Every line with the string "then" in it belongs in your answer, so copy them all from the data.

▶ **Given information**:
● ● ● ●

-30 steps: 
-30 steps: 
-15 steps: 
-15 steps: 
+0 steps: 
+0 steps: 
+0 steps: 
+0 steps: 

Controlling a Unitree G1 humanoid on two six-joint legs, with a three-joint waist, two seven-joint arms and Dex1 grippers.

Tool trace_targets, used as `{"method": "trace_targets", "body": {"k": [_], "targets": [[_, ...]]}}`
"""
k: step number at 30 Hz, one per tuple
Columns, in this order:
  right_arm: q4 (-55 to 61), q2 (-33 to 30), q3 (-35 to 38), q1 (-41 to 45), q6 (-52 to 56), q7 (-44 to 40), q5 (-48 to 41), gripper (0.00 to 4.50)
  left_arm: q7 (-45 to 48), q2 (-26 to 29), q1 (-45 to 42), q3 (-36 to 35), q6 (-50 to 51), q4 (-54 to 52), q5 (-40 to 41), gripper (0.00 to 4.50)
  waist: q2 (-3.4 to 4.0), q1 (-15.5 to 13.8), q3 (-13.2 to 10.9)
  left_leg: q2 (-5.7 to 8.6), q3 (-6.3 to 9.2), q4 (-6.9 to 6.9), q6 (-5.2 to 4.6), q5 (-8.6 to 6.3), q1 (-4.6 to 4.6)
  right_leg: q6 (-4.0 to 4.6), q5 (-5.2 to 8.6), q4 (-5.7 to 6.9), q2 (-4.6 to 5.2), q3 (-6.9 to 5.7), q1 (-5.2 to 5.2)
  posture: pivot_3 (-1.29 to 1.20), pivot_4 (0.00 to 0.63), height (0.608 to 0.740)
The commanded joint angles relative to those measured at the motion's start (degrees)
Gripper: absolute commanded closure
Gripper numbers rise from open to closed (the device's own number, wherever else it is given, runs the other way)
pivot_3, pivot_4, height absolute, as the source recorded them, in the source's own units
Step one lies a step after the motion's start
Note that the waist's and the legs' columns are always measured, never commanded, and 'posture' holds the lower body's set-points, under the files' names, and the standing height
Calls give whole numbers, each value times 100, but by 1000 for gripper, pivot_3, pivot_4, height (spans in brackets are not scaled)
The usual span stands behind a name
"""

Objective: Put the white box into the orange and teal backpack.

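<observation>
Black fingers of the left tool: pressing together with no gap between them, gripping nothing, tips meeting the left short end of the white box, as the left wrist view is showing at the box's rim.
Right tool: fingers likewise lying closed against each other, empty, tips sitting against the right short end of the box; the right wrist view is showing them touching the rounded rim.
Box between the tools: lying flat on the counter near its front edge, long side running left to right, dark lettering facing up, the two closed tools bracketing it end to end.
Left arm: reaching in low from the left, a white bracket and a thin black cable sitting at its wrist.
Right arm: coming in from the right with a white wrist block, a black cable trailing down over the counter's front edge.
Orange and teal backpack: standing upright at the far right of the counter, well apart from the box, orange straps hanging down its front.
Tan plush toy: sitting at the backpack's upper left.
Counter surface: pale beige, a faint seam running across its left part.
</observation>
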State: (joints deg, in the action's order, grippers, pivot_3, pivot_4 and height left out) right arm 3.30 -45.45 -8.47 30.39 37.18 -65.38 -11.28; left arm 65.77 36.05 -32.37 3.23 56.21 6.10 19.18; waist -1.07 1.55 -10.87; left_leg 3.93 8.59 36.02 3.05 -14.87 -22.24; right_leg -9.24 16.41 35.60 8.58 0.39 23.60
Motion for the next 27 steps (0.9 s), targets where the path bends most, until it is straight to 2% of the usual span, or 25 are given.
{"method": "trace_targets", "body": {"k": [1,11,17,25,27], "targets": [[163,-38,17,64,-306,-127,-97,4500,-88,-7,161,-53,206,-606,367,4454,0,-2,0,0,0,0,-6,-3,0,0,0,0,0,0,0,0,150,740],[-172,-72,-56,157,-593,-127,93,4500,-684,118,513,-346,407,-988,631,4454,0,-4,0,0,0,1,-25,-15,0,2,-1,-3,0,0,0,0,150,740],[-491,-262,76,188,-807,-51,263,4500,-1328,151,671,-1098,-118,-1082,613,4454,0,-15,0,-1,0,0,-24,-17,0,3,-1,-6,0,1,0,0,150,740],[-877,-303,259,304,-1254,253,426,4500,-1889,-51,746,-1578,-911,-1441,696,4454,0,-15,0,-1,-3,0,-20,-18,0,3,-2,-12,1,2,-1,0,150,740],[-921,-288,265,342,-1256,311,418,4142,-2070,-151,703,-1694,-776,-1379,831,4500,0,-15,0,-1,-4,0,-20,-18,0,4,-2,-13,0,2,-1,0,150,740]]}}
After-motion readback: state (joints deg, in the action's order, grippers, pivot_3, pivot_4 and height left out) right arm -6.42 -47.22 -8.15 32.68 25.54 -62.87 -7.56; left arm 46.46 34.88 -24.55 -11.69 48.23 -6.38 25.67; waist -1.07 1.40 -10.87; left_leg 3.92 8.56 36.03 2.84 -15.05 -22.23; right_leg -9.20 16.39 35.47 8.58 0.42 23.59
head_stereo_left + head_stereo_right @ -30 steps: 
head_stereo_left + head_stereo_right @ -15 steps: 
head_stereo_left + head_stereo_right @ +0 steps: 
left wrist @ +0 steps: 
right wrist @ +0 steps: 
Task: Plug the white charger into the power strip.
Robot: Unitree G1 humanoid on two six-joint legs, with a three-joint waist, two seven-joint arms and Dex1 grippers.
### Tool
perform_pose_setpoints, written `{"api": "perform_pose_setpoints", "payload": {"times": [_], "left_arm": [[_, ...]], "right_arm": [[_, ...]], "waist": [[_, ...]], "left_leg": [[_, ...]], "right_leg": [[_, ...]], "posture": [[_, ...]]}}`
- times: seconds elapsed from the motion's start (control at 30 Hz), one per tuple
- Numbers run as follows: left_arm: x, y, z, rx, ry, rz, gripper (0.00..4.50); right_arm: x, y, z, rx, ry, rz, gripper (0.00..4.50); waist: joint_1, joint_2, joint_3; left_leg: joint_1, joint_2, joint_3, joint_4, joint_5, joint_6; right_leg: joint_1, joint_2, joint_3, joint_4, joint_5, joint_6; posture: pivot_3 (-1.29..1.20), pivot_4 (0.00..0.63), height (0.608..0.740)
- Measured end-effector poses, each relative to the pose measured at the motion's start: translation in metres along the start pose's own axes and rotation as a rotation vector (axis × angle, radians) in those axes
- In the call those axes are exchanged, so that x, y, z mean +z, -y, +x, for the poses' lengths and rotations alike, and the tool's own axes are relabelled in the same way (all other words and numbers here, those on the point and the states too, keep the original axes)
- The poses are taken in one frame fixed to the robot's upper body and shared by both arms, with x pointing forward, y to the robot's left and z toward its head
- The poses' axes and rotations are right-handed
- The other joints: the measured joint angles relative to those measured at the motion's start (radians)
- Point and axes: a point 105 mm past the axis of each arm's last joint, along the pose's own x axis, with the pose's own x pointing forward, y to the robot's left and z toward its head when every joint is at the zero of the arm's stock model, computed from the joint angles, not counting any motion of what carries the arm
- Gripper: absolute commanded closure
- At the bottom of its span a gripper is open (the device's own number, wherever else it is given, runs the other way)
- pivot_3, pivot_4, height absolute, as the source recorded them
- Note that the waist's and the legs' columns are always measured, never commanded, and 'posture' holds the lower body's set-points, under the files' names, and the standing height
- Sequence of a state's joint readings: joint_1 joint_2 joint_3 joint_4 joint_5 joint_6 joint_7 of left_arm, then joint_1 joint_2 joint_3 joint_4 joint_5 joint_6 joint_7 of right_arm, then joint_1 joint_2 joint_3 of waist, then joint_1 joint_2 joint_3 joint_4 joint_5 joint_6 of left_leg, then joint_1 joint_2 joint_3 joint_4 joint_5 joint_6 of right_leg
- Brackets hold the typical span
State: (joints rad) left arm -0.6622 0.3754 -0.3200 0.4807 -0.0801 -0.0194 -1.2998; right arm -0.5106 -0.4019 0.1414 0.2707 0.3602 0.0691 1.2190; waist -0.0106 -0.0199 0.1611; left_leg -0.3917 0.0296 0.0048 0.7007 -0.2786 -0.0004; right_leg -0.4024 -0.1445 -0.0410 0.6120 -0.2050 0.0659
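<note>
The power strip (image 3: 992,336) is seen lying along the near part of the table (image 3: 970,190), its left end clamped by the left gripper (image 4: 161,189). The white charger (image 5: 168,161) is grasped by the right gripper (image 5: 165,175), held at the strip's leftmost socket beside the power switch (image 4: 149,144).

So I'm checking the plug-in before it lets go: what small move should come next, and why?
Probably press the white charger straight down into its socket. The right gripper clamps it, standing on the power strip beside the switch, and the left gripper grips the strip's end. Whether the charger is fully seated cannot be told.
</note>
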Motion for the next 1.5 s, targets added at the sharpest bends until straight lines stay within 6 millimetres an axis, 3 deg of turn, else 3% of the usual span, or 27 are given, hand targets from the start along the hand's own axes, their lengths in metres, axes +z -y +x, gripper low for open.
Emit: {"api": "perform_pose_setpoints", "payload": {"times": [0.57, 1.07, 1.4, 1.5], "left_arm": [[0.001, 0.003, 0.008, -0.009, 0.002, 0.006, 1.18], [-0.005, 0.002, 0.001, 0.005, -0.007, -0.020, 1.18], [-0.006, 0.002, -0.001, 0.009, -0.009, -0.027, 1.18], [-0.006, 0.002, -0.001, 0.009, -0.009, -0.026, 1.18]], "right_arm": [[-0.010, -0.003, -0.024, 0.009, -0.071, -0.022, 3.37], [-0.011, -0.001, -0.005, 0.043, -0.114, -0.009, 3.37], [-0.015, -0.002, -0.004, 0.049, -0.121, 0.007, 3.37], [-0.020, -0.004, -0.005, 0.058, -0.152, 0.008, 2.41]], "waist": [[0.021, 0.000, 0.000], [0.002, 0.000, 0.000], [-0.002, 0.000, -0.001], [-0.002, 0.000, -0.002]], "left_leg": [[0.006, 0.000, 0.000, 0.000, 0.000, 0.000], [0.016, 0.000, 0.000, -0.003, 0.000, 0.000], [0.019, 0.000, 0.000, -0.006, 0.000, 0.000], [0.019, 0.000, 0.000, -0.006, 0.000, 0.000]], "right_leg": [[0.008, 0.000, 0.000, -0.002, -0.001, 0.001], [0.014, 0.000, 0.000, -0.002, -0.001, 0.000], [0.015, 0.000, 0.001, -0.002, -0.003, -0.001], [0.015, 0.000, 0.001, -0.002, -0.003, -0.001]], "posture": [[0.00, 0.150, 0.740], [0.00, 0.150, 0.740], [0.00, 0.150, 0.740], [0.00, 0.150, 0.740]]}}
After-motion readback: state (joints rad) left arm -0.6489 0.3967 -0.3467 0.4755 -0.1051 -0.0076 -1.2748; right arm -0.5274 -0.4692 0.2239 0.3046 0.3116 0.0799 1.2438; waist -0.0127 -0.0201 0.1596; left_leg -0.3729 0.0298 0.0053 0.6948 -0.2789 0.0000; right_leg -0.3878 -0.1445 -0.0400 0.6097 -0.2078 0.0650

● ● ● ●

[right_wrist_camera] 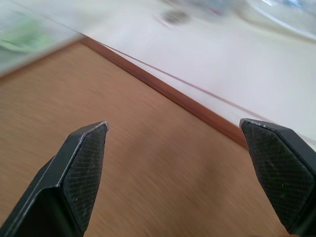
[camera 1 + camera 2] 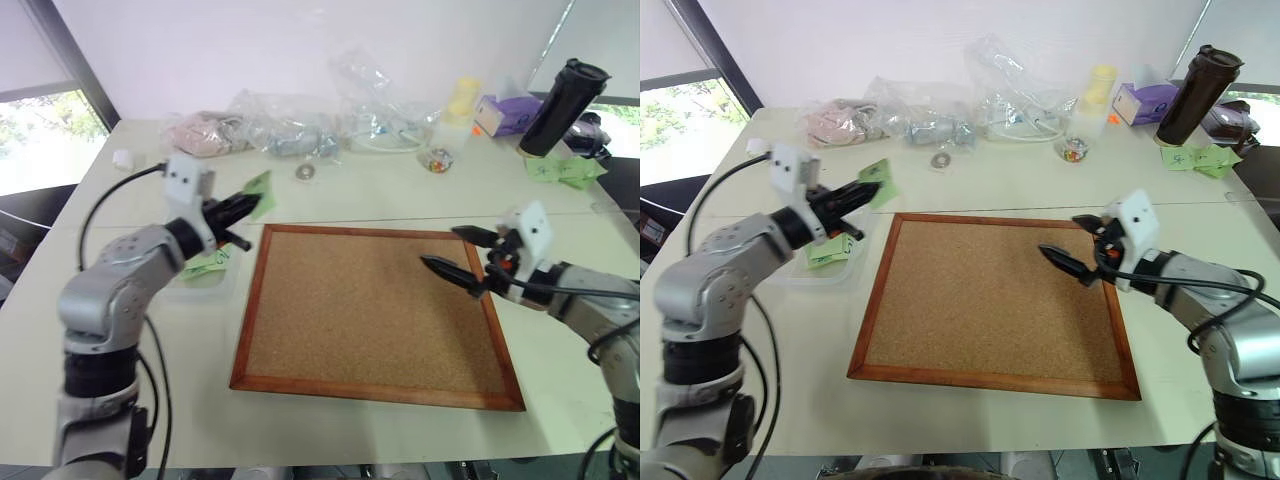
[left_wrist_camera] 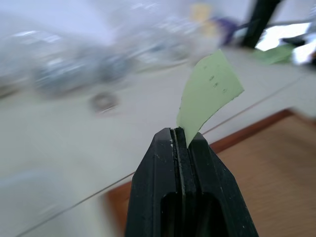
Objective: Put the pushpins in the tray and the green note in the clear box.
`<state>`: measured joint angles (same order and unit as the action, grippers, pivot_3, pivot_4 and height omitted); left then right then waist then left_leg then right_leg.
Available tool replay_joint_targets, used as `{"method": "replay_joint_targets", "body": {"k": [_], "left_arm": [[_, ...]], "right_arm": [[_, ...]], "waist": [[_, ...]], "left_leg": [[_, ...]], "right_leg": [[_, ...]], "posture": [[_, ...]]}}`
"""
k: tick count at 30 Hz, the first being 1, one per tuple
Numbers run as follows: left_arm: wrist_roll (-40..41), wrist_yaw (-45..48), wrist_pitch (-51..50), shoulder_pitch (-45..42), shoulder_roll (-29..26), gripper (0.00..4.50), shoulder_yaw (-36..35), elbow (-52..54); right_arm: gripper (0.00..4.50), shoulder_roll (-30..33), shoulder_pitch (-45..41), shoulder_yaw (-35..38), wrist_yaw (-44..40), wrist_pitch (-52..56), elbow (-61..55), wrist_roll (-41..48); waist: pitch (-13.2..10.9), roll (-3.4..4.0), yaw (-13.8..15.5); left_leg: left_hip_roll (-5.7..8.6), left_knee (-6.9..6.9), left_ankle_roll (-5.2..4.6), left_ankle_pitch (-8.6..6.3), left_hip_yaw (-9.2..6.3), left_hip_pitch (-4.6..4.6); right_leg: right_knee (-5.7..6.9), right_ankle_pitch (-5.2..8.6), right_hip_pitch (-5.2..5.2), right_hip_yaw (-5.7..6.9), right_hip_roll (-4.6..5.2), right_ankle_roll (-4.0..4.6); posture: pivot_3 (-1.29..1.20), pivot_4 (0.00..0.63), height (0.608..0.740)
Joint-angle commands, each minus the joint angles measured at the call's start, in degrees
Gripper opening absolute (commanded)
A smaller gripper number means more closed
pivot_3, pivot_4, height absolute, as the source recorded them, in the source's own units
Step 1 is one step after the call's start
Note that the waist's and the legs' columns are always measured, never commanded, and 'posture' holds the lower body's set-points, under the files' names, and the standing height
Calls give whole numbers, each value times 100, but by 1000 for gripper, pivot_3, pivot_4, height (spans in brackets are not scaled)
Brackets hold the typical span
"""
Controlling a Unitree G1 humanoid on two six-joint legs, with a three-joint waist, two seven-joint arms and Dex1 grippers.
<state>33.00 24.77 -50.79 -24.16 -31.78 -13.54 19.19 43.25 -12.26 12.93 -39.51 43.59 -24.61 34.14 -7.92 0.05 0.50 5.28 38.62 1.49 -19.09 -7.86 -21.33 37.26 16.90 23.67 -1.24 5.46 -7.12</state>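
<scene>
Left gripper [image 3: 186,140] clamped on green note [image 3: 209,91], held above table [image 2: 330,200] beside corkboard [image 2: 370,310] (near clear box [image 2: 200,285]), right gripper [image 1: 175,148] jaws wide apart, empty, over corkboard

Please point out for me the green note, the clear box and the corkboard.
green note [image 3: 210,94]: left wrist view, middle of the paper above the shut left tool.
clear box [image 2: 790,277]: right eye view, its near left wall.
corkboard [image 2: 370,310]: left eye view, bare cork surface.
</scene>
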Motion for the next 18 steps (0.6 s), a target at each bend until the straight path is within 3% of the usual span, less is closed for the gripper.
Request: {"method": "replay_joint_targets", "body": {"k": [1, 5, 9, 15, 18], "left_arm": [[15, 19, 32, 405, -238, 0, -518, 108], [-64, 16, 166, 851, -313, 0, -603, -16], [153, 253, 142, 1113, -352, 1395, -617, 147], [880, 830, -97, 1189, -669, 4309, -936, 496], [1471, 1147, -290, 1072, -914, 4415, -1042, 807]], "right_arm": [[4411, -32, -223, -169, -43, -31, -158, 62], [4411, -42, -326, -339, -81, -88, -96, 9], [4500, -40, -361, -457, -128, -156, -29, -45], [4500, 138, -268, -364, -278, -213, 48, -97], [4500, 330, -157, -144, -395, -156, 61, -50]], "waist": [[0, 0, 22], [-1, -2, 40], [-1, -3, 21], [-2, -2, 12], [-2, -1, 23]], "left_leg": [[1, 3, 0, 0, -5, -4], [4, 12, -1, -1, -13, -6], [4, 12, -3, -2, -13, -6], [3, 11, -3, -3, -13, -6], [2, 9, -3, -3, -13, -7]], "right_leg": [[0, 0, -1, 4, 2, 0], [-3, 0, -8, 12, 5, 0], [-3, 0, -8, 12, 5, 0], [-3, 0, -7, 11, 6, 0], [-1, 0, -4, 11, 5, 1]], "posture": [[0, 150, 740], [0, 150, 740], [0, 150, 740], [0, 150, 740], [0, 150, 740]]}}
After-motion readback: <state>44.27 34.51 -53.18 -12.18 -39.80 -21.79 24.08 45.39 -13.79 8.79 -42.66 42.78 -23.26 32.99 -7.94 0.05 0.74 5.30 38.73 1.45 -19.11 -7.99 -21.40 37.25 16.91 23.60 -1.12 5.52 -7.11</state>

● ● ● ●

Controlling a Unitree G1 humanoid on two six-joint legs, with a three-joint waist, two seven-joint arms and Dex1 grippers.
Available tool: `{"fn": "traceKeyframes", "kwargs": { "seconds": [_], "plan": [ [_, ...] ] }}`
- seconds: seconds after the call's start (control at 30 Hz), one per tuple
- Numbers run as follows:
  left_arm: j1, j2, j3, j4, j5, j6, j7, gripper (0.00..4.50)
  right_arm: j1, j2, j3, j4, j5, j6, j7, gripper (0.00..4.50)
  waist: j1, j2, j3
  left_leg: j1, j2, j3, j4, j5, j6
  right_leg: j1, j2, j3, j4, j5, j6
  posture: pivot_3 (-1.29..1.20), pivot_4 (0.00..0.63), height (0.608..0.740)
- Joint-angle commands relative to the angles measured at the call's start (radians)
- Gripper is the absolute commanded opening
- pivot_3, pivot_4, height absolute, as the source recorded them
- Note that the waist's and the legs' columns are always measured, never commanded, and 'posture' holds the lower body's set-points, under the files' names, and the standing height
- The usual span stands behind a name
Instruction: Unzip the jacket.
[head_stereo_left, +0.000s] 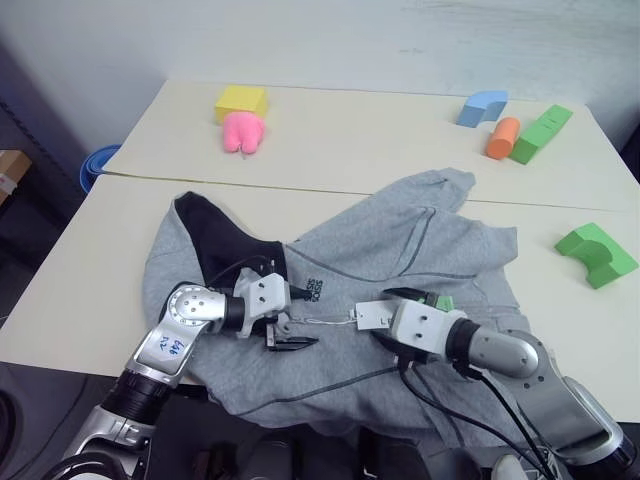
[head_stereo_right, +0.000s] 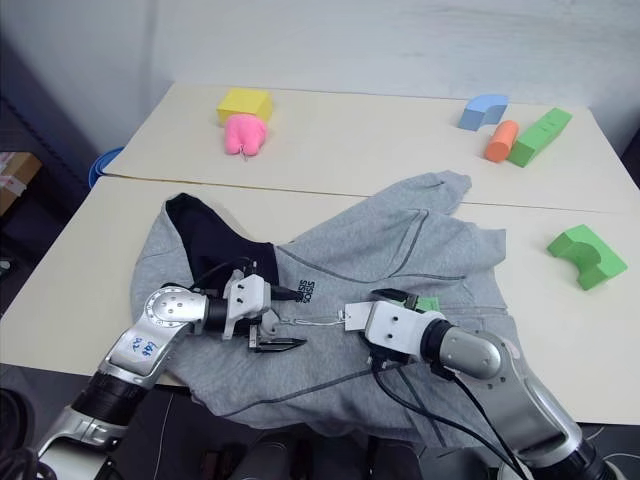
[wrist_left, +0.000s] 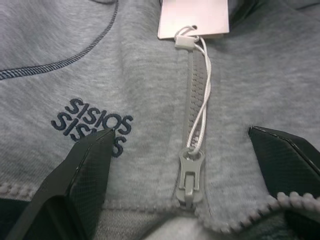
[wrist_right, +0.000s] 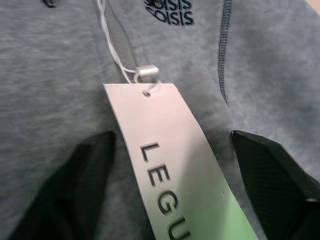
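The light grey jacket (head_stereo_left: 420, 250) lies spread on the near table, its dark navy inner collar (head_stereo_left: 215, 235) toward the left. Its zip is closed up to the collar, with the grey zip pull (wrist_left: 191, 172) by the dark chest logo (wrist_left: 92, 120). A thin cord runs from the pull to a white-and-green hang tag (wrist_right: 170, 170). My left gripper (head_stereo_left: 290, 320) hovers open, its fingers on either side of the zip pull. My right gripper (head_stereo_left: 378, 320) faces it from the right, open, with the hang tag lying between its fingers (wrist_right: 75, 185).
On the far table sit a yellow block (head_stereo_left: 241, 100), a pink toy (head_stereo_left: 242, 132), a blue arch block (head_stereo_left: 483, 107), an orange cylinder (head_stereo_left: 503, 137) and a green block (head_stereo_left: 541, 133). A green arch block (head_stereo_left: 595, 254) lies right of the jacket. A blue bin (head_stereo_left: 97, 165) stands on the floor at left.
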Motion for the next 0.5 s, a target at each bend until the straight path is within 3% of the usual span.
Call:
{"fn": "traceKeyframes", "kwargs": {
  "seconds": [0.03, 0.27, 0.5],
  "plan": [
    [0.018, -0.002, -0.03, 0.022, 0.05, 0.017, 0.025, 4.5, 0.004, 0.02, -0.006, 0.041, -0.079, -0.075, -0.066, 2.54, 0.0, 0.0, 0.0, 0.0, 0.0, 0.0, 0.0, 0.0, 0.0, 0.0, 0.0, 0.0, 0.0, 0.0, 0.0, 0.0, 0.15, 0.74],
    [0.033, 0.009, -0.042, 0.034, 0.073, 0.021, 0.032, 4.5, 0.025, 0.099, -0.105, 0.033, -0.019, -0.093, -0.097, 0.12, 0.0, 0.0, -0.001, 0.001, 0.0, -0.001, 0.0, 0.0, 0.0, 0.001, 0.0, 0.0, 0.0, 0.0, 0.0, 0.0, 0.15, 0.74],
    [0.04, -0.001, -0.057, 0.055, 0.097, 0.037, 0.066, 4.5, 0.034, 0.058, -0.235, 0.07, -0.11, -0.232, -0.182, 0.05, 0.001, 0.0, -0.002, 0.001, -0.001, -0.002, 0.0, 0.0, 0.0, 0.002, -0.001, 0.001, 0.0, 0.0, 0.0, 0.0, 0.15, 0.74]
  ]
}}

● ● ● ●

▶ **Finished task**:
- Sequence of a state's joint readings: joint_1 joint_2 joint_3 joint_4 joint_5 joint_6 joint_7 of left_arm, then joint_1 joint_2 joint_3 joint_4 joint_5 joint_6 joint_7 of right_arm, then joint_1 joint_2 joint_3 of waist, then joint_1 joint_2 joint_3 joint_4 joint_5 joint_6 of left_leg, then joint_1 joint_2 joint_3 joint_4 joint_5 joint_6 of right_leg
`<state>`: measured joint angles (same order and unit as the action, grippers, pivot_3, pivot_4 and height omitted); left then right then waist then left_leg then right_leg.

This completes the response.